TransAlta Corporation • Annual Information Form 14
(3) The large majority of the Company’s contracted operating facilities benefit from inflation adjustment provisions that apply to all or a portion of our revenues under such contracts.
(4) Where no contract expiry date is indicated, the facility operates as merchant or certain contract terms are confidential and have note been disclosed.
(5) These facilities are EcoLogo® certified. EcoLogo certification is granted to products with an environmental performance that meets or exceeds all government, industrial safety and performance standards.
(6) Includes six additional turbines at other locations.
(7) Includes multiple facilities.
Alberta Wind Facilities
Ardenville
Ardenville is a 69 MW wind facility located approximately 14 kilometres south of Fort Macleod. The facility began commercial operations in November 2010. It satisfies the eligibility criteria for an opted-in facility under Section 4 of the TIER regulation and is voluntarily choosing to participate in the regulation for the purposes of being able to generate emission performance credits (opt-in facility).
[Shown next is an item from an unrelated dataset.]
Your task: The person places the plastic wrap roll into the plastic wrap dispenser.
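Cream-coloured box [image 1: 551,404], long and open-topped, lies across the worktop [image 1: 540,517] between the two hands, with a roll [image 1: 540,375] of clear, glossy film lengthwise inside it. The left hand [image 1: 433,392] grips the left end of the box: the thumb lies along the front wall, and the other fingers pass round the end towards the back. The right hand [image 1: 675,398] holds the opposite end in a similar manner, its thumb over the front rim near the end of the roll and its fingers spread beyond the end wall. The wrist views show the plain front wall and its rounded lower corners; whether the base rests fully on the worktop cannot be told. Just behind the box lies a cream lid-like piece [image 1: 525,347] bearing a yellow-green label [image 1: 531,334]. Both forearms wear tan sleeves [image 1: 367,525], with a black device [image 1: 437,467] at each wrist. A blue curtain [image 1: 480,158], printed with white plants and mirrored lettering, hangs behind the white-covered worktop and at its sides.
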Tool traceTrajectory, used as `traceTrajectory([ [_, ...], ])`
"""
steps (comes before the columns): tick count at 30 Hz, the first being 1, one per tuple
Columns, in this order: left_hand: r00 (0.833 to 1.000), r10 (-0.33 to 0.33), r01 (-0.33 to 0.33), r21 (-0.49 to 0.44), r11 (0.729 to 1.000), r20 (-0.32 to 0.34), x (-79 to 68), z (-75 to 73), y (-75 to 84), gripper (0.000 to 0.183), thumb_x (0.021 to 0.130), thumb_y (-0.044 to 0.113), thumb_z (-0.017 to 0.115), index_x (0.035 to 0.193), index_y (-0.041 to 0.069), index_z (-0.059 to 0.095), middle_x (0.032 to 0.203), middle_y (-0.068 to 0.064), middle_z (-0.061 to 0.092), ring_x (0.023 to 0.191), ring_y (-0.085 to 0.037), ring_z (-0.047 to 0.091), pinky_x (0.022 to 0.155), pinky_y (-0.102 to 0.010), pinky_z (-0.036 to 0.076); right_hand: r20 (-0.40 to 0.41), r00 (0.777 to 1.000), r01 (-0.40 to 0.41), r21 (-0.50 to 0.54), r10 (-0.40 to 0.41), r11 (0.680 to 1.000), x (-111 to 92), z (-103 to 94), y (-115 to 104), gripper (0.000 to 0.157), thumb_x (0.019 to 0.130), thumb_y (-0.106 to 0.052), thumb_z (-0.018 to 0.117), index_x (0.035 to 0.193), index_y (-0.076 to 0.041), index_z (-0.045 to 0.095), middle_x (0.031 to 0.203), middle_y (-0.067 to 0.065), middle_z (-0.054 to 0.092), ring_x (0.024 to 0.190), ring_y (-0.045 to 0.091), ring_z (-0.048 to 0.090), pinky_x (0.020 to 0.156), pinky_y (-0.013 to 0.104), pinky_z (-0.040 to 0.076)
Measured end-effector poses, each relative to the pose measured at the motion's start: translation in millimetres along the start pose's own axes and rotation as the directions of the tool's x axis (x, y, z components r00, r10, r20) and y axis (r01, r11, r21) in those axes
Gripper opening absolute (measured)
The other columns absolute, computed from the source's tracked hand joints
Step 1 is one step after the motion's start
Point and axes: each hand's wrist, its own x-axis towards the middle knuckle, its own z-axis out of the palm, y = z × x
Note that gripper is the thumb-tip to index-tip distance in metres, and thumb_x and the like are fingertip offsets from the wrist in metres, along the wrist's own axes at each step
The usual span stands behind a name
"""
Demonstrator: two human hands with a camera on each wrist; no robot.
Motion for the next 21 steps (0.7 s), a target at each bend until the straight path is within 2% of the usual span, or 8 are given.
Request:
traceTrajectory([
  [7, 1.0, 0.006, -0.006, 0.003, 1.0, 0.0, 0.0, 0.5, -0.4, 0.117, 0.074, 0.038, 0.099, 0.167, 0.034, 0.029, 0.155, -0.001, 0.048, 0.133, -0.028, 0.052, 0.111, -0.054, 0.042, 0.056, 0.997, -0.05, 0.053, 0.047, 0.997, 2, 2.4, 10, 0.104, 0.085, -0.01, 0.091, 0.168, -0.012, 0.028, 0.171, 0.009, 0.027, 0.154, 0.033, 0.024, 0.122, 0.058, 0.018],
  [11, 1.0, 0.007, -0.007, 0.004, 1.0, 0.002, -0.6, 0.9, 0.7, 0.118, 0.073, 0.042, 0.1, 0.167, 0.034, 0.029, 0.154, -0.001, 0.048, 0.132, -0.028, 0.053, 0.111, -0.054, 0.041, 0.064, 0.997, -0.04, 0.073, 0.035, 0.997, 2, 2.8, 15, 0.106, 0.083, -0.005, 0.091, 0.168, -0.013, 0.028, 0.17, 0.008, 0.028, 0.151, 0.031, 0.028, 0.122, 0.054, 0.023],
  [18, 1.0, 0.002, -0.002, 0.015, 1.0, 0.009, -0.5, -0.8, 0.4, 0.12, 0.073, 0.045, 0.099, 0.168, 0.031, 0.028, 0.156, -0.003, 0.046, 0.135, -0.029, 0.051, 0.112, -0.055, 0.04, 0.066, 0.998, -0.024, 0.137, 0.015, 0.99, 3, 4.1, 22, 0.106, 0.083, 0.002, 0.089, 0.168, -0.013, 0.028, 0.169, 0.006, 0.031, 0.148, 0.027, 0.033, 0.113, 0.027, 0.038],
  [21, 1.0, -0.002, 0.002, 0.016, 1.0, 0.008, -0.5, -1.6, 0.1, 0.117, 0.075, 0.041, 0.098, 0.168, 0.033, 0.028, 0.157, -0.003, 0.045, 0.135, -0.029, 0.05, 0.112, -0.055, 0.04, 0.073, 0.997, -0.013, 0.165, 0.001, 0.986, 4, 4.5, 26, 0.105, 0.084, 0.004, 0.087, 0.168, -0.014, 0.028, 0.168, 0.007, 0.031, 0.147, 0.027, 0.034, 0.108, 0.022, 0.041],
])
An opt-in facility is not considered a large emitter of greenhouse gases (GHG) and as such we elected to participate in TIER. Generation from the facility is currently sold in the Alberta electricity market.
Blue Trail and Macleod Flats
Blue Trail is a 66 MW wind facility located in southern Alberta. The facility began commercial operations in November 2009. The Blue Trail wind facility created carbon offset credits under TIER until Sept. 16, 2022, at which time the facility became an opt-in facility under TIER.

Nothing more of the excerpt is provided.